Rurouni Kenshin (2012) is a good starting point and scratches all the itches you’d expect from a movie revolving around a stoic, traveling assassin. Nothing out of the ordinary, but a classic.
Originally a manga in Japan, Oldboy has been adapted multiple times for the big screen. While recently getting made into a film in 2013, the 2005 Korean adaptation is the most beloved.
Deeply philosophical and violent, Oldboy explores the dark corners of the human experience as the protagonist is captured and isolated for 15 years, only to be released and forced to find his captor in 5 days time. Exploring some of the darkest corners in the human psyche, and following the footsteps of Oedepus, Oldboy’s plot is rich enough to draw audiences in almost any form. The 2005 adaptation holds a special place in cinema compared to many films on this list, winning the Grand Prix at Cannes in 2004, arguably opening the door for Korean cinema to audiences world-wide--like Oscar winning Parasite in (2020).
A young woman is orphaned at birth from a band of criminals killing her entire family. She is immediately trained to be an assassin with the sole purpose of seeking revenge for her lost family.
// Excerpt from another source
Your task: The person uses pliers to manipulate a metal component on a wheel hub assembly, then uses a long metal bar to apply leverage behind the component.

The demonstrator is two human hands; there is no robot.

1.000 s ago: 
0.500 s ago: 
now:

Both bad-ass and beautiful, Lady Snowblood became a major inspiration for Quentin Tarentino in making Kill Bill.
Originally written as a manga in the early 70’s as a serial entry in Shenuisa’s Playboy Weekly, the story was adapted for the big screen as well as made available in print by Dark Horse Comics in 2005. If you are down with some early 70’s film, there is a lot in Lady Snowblood (1973) that ages elegantly.
Inuyashiki Ichirou is a sad, old man with cancer who gets abducted by aliens and graced with tech that essentially turns him into a superhero. The problem is, a high school student is also given these abilities and wants to use them to wreak havoc on the world around him. Inuyashiki must use his new Inspector Gadget powers as all kinds of nonsense comes out of his body and stop this angsty pretty-boy from destroying Shinjuku. Seeming suspiciously akin to Deathnote in terms of it’s villain and plot, the live-action adaptation of Inuyashiki is over-the-top and high octane, making for an entertaining ride.
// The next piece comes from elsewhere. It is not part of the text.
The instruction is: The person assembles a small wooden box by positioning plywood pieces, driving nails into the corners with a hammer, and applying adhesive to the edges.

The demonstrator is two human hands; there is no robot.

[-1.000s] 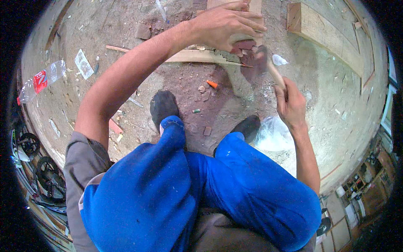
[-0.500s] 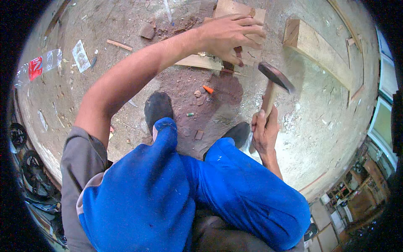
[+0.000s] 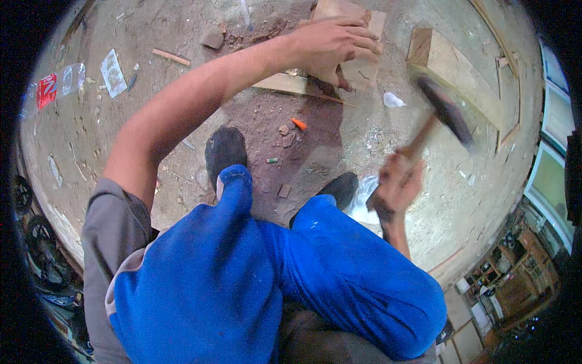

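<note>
My right hand [image 3: 397,182] is wrapped round the wooden handle of a hammer [image 3: 445,112]. The dark hammer head is smeared by motion beside a thick wooden beam [image 3: 464,76]. At the top middle, my left hand [image 3: 339,45] reaches across over a pale wooden board [image 3: 370,76]. Its fingers are apart and slightly bent toward the board's right edge, with the thumb pointing nearer to me. Whether anything lies under the palm is hidden. A narrow wood strip [image 3: 285,83] runs out from below the left wrist.
On the dusty floor lie an orange cone-shaped piece [image 3: 299,124], a stone chunk [image 3: 212,39], a thin stick [image 3: 171,57] and a clear plastic bottle [image 3: 63,85] with a red label. My feet rest near the middle. Framed panels [image 3: 548,176] stand at the right edge.
The hammer has swung right and slightly down with my right hand, its head now over toward the beam. A white scrap formerly behind the hammer head shows. My left hand has hardly moved.
</note>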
A huge boost in this rating is a huge influx of perfect user ratings on Rotten Tomatoes, which tells me there is a big cult following for this movie that likely deserves some attention. While technically the best rating on the list, I hesitates to place it “1st” due to this caveat. However, I also couldn’t ignore the hype.
Live-action remakes of animated stories are nothing new. As seen on this list, it's been happening since the 70's for anime and manga. This trend doesn't seem to be losing traction anytime soon despite cries of despair from fans all over the world.
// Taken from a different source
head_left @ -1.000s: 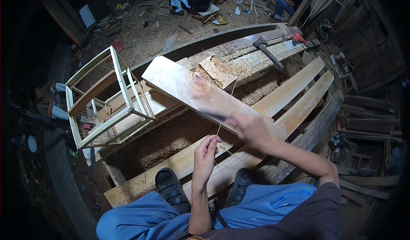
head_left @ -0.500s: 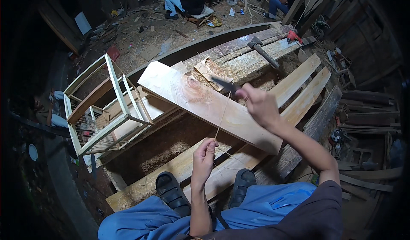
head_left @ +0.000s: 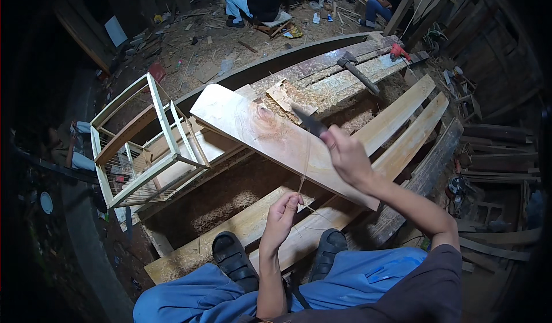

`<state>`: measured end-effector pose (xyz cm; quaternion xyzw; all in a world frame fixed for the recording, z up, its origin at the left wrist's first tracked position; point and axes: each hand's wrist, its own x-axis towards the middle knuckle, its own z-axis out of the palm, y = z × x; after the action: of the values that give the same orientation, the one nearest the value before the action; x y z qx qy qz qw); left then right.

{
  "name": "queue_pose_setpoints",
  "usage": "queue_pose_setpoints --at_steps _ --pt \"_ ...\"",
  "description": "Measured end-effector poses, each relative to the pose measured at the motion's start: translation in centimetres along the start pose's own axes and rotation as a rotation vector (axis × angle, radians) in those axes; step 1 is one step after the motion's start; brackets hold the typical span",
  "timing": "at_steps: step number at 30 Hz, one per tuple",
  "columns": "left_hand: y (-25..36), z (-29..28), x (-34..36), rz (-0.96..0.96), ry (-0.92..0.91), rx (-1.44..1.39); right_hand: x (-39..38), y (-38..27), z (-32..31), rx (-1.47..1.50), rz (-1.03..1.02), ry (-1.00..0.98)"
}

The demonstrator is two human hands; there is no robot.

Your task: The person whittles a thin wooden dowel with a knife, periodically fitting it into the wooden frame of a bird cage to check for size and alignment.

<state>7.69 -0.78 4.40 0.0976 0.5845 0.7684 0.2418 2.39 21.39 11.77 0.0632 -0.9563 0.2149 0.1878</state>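
Observation:
My left hand (head_left: 280,215) pinches a thin, pale strip (head_left: 302,184) that looks like split cane or bamboo. Its tail loops out below the fingers, while the upper part runs blurred toward the knife hand. A dark-bladed knife (head_left: 308,121) is in my right hand (head_left: 349,160), its tip pointing up and left. Both hands are by a wide, pale wooden plank (head_left: 253,123) lying slantwise over the boards; the right one is above its lower right part. Whether the strip touches the blade cannot be made out.
At left stands a wooden cage frame (head_left: 167,163) with thin bars. A hammer (head_left: 357,75) and a red tool (head_left: 398,51) lie on the far boards. Shavings fill the gap (head_left: 221,193) between boards. My sandalled feet rest on the near boards. Other people sit farther back.
The knife and my right hand have come slightly down and to the right. My left hand has shifted a little right and down, and the strip no longer shows as a straight line to the blade.

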Motion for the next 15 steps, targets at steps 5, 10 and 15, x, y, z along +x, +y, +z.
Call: queue_pose_setpoints --at_steps 5,10,15 --pt "0.4 -0.3 -0.2 -0.138 0.075 -0.088 -1.2 -0.2 -0.2 -0.041 -0.068 -0.106" --pt "0.2 -0.4 -0.3 -0.058 0.075 -0.019 2.1 0.5 -2.0 -0.038 0.168 -0.052" --pt "0.3 -0.3 -0.2 -0.108 0.117 0.029 -3.0 -1.6 0.1 0.061 -0.132 -0.214"
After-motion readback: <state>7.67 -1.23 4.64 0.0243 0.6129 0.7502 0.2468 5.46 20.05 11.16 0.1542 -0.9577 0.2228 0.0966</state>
Since 2017 in particular, there has been a huge influx of live-action attempts at remaking popular anime and manga. This likely coincides with the popularity of anime on streaming services, making this content more lucrative for film production.
Several things seem to lead to a relatively successful live-action film:
In any case, no matter the effort behind the production, it's concerning that for as long as these films have been around no film has knocked it out of the park critically. When the best film on a decade spanning list is only slightly above an 8.5 average review score, there should be cause for concern. This data leads me to question if these movies are contributing anything important to the genre, or are they just attempting to pump out more revenue from proven narratives, rather than come up with their own.
Assuredly, these films will keep getting made.
And, maybe, just maybe, someone will crack the code and make a truly great live-action anime film.